▶ **Data excerpt**
>>>

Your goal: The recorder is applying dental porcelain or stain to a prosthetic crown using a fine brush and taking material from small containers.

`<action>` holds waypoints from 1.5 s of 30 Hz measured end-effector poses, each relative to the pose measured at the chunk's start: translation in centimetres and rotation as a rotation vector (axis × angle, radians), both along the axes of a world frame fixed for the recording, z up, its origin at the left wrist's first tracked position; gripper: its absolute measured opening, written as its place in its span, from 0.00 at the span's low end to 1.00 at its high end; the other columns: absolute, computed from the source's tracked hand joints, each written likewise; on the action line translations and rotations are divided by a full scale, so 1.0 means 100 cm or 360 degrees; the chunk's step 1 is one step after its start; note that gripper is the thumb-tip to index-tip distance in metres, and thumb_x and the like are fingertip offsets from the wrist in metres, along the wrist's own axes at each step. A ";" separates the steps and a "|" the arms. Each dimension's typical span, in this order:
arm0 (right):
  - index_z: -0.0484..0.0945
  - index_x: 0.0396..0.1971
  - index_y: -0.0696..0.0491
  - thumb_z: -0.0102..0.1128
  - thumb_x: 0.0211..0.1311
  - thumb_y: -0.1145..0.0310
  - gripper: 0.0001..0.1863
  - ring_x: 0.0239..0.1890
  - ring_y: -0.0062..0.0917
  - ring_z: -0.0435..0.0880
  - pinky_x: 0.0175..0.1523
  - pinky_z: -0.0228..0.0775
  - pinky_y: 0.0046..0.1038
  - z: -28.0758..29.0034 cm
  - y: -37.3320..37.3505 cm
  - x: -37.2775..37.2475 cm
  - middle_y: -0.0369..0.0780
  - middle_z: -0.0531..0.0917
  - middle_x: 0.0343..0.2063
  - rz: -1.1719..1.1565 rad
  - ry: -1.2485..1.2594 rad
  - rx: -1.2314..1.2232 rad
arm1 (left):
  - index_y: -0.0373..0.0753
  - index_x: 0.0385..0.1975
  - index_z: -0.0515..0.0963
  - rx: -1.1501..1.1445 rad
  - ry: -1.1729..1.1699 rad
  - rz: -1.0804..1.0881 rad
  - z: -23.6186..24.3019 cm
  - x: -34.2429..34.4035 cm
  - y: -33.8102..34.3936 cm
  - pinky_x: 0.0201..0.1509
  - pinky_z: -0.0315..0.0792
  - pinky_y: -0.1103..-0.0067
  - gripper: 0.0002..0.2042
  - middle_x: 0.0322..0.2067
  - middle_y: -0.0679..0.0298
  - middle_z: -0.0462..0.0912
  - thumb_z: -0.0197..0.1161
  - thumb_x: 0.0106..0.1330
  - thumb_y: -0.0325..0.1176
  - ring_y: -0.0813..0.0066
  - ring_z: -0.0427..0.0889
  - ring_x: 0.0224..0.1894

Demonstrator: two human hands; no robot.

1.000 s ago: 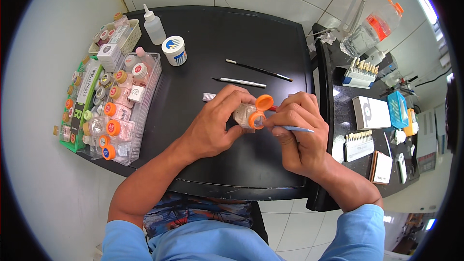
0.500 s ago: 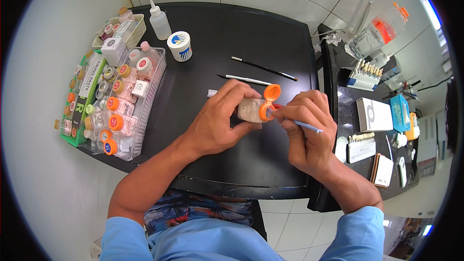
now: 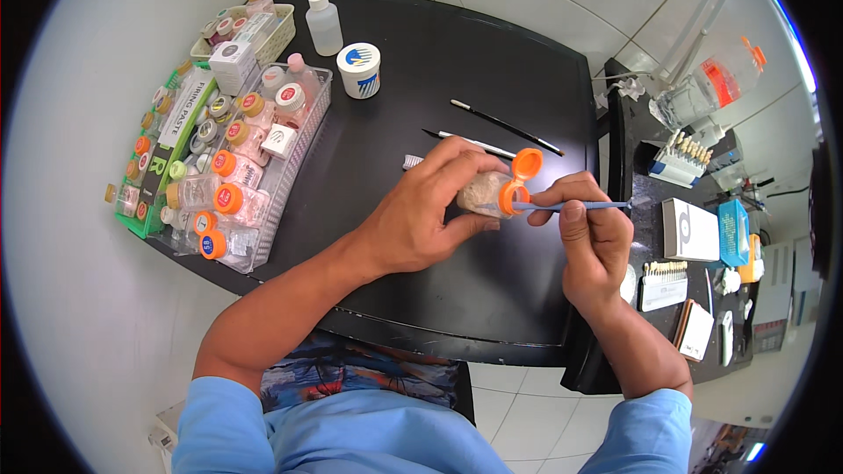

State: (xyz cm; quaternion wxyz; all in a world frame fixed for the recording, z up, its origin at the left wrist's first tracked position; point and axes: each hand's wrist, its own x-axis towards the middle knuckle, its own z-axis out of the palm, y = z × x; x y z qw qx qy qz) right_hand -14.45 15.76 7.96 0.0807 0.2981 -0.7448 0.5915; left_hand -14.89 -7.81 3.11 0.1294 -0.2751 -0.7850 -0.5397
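My left hand (image 3: 420, 211) is closed around a small clear jar (image 3: 479, 192) of pale, sand-coloured powder. The jar lies tilted on its side above the black table, its mouth facing right. Its orange flip cap (image 3: 527, 163) stands raised above the orange collar. In my right hand (image 3: 594, 241) a thin blue stick-like tool (image 3: 584, 205) is pinched between thumb and fingers, nearly level. The tool's left end is at the jar's mouth; how far it goes inside I cannot make out. Beyond my left hand lie a white-handled fine-tipped tool (image 3: 474, 144) and a slim black brush (image 3: 505, 126).
Baskets of capped jars, one a grey basket (image 3: 290, 183), line the table's left side. A dropper bottle (image 3: 325, 28) and a white tub (image 3: 359, 72) stand at the back. On the right counter are shade guides (image 3: 663, 286), a white box (image 3: 689, 230) and a blue basket (image 3: 732, 233).
The blue tool has swung from slanting down-right to nearly level, its left end now at the jar's mouth. My right-hand fingers have shifted along it. The whole view has moved slightly.
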 end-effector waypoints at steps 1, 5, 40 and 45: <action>0.85 0.43 0.63 0.55 0.82 0.72 0.12 0.37 0.26 0.86 0.44 0.77 0.27 0.001 0.000 0.000 0.45 0.85 0.36 0.0008 -0.0003 0.0000 | 0.38 0.62 0.79 0.0070 -0.0102 -0.0087 -0.001 0.001 0.002 0.54 0.82 0.69 0.28 0.55 0.56 0.78 0.80 0.61 0.27 0.61 0.84 0.57; 0.85 0.43 0.64 0.54 0.82 0.73 0.12 0.37 0.27 0.86 0.45 0.77 0.26 0.006 0.001 -0.001 0.46 0.85 0.37 -0.0157 0.0120 0.0159 | 0.38 0.72 0.74 0.0164 -0.0330 -0.0262 -0.002 0.004 0.000 0.61 0.79 0.70 0.33 0.60 0.56 0.73 0.76 0.64 0.26 0.62 0.81 0.59; 0.87 0.43 0.58 0.59 0.79 0.71 0.09 0.38 0.30 0.81 0.45 0.73 0.31 0.008 -0.006 -0.003 0.41 0.88 0.35 -0.0080 0.0492 0.0371 | 0.38 0.61 0.69 0.0248 -0.0555 -0.0151 0.002 -0.001 -0.001 0.42 0.81 0.81 0.28 0.42 0.64 0.84 0.77 0.65 0.25 0.82 0.85 0.42; 0.87 0.42 0.59 0.57 0.81 0.68 0.12 0.38 0.29 0.80 0.44 0.72 0.30 0.007 0.001 -0.006 0.41 0.88 0.33 0.0116 0.0370 0.0276 | 0.36 0.59 0.70 0.0062 -0.0345 -0.0158 0.002 -0.001 -0.001 0.45 0.81 0.78 0.27 0.46 0.61 0.84 0.78 0.63 0.26 0.78 0.86 0.46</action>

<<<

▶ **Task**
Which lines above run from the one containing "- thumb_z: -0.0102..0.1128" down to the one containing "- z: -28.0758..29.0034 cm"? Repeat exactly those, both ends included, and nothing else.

▶ **Answer to this problem**
  - thumb_z: -0.0102..0.1128
  - thumb_x: 0.0211..0.1311
  - thumb_y: -0.1145..0.0310
  - gripper: 0.0001..0.1863
  - ring_x: 0.0239..0.1890
  - ring_y: -0.0062..0.0917
  - ring_z: -0.0435..0.0880
  - pinky_x: 0.0175..0.1523
  - pinky_z: -0.0228..0.0775
  - pinky_y: 0.0046..0.1038
  - z: -28.0758..29.0034 cm

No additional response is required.